Solidão não é o sentimento que experimentamos pela ausência de entes queridos que não podem mais voltar… isto é saudades. 
Solidão não é o retiro voluntário que a gente se impõe às vezes para realinhar os pensamentos…isto é equilíbrio. 
Tampouco é o claustro involuntário que o destino nos impõe compulsoriamente, para que revejamos a nossa vida… isto é um princípio da natureza. 
Solidão não é o vazio de gente ao nosso lado… isto é circunstância. 
Solidão é muito mais que isto… Solidão é quando nos perdemos de nós mesmos e procuramos em vão pela nossa alma.
Francisco Cândido Xavier
Pedro Leopoldo/MG, 1910 - 2002, Uberaba/MG
____________________

Marcos Assumpção
Niterói/RJ

A Porta

é sempre assim
todo dia você se prepara e sai
não esquece a bolsa as chaves os jornais
mas nunca me pergunta como vai o amor

pode ser que no momento de atravessar a porta
você pressinta o quanto nos tornamos sós
a luz do sentimento quase se apagou

ai então, vera que o amor não e´ um filme
e como as rosas de um jardim que você deve regar
solidão a dois agora mais do que parece
precisamos enxergar antes da porta fechar
____________________

Jessé Nascimento
Angra dos Reis/RJ

Nos momentos de perigo,
de amargura e solidão,
que conforto o ombro amigo
e o abraço de um irmão!
____________________

Hernando Feitora Herrera Chagall
São Paulo/SP

Albatroz

Tenho as asas abertas
Tamanhas abrangem tudo
Voo por áreas desertas
Onde as cores falam
E o som fica mudo
Não participo de nada
Tudo fico a observar
Tenho a boca selada
E um discurso no olhar
Sou um pássaro grande
Desajeitado e louco
Louco para pousar
Fazer morada num ninho
Descansar um pouco
Ser um albatroz
Livre da solidão
Continuar meu caminho
Dentro de um coração.
____________________

Aurolina Araújo de Castro 
Manaus/AM, 1933 - 2004, Rio de Janeiro/RJ

Além de dar alegria,
a música é solução,
quando se quer companhia
nas horas de solidão.
____________________

Vinicius de Moraes
Rio de Janeiro/RJ, 1913 – 1980

Como Dizia O Poeta

Quem já passou por essa vida e não viveu
Pode ser mais, mas sabe menos do que eu
Porque a vida só se dá pra quem se deu
Pra quem amou, pra quem chorou, pra quem sofreu
Ah, quem nunca curtiu uma paixão nunca vai ter nada, não
Não há mal pior do que a descrença
Mesmo o amor que não compensa é melhor que a solidão
Abre os teus braços, meu irmão, deixa cair
Pra que somar se a gente pode dividir
Eu francamente já não quero nem saber
De quem não vai porque tem medo de sofrer
Ai de quem não rasga o coração, esse não vai ter perdão
Quem nunca curtiu uma paixão, nunca vai ter nada, não
____________________

Alcy Ribeiro Souto Maior 
Rio de Janeiro/RJ, 1920 - 2006

A casa ainda é aquela...
ainda é o mesmo portão... 
na sala, a mesma aquarela
junto à mesma solidão!
____________________

Debora Martins Fontes
São Paulo/SP

Desabafo

 Aqui estou eu, em plena madrugada,
 tentando escrever uma poesia,
 me sinto só e abandonada, 
 repleta de enorme melancolia.

 Penso em você e começo a chorar, 
 tento esquecer para me livrar do sofrimento, 
 quando penso que tudo vai passar, 
 lá está você novamente em meu pensamento.

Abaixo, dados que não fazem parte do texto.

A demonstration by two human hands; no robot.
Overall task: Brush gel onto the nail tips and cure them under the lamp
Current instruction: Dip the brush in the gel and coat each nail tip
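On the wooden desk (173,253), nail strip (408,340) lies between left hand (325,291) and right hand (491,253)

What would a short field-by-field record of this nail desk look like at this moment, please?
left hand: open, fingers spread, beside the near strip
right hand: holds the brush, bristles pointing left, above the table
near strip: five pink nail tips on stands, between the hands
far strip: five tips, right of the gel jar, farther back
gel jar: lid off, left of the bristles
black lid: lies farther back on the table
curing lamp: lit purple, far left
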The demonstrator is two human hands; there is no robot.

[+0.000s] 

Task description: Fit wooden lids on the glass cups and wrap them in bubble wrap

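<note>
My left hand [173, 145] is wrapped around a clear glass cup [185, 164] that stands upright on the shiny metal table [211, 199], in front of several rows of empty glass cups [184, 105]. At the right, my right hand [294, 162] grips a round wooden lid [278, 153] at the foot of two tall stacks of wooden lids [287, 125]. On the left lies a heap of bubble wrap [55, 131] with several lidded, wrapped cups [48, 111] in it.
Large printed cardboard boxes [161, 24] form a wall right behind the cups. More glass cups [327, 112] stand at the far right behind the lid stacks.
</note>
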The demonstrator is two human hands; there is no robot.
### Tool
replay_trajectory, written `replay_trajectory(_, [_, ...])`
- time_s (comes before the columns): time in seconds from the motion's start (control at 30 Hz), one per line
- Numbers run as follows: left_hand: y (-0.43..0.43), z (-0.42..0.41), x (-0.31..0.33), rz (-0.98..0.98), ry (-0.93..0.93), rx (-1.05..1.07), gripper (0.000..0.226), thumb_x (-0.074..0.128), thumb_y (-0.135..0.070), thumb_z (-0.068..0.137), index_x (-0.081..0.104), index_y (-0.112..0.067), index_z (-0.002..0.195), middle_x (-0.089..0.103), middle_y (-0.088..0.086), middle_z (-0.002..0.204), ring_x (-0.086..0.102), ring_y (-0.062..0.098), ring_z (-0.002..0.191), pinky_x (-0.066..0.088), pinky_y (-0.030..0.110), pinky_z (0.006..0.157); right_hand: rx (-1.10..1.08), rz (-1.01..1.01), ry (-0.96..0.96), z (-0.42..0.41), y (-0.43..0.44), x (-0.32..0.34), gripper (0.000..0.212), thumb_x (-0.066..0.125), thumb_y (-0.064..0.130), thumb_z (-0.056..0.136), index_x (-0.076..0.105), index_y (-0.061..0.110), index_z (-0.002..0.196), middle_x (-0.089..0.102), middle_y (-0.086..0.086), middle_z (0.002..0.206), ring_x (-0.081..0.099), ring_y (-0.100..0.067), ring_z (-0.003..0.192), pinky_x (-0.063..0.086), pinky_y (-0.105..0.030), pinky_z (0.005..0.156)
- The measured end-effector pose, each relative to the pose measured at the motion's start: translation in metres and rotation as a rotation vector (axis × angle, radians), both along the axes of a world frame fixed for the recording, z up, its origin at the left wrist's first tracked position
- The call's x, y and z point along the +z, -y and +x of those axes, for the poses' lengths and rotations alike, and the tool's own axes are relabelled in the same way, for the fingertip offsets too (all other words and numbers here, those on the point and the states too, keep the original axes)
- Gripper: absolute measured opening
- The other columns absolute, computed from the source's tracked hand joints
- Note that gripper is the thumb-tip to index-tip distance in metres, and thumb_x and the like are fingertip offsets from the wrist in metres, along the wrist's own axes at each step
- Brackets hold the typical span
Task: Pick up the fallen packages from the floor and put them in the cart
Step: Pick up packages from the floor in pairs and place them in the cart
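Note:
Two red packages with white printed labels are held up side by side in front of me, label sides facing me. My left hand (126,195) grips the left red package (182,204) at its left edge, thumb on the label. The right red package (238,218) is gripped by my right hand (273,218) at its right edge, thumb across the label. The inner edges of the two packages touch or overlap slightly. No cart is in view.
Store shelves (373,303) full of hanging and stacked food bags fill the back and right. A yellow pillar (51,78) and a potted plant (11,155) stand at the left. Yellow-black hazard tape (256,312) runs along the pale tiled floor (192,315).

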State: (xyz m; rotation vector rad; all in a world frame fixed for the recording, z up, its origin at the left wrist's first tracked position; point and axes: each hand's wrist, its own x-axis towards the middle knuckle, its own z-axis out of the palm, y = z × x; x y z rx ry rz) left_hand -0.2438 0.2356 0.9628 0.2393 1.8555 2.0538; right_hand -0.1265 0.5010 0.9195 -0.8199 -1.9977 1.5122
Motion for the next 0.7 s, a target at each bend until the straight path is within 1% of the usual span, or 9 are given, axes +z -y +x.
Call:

 Me deito e procuro dormir, 
 depois de horas venho conseguir,
 mas acordo antes de amanhecer,

 e recomeça todo o meu sofrer.
 Volta toda a solidão e melancolia.
 Percebo que te amo até mesmo em poesia.
____________________
Quando somos abandonados pelo mundo, a solidão é superável; 
quando somos abandonados por nós mesmos, a solidão é quase incurável.
Augusto Cury
São Paulo/SP
____________________

Aparício Fernandes  
Acari/RN, 1934 – 1996, Rio de Janeiro/RJ

Posso entender o martírio
da pureza junto ao mal,
vendo a solidão de um lírio
no lodo de um pantanal.
____________________

Lilian Maial
Rio de Janeiro/RJ

Sedimento

    Recolho os seixos lisos desse rio,
    Qual lágrimas, são contas de um rosário.
    Margeio a lua, refletindo o estio,
    Conduzo estrelas frias p’ro estuário.

    Rabiscos, risco ao léu! Meu desafio
    Consiste em dar teu nome a esse cenário.
    A noite enfeita, em mim, o olhar sombrio,
    Revela a dor exposta em antiquário.

    Saudade é conterrânea do meu peito,
    Traduz em pedra a falta do teu toque,
    E deixa esse vazio a soçobrar.

Afundo nessas águas como um leito,
    Arrasto essas lembranças a reboque,
    Permito à solidão sedimentar.
____________________

Angélica Villela Santos  
Guaratinguetá/SP, 1935 – 2017, Taubaté/SP

Tornam-se mais encurvados
os ombros de um ancião,
quando suportam, cansados,
o peso da solidão!
____________________

Mário Quintana
Alegrete/RS, 1906 – 1994, Porto Alegre/RS

De Repente

Olho-te espantado:
Tu és uma Estrela do mar.
Um mistério estranho.
Não sei…

No entanto,
O livro que eu lesse,
O livro na mão.
Era sempre o teu seio!

Tu estavas no morno da grama,
Na polpa saborosa do pão…

Mas agora enchem-se de sombra os cântaros.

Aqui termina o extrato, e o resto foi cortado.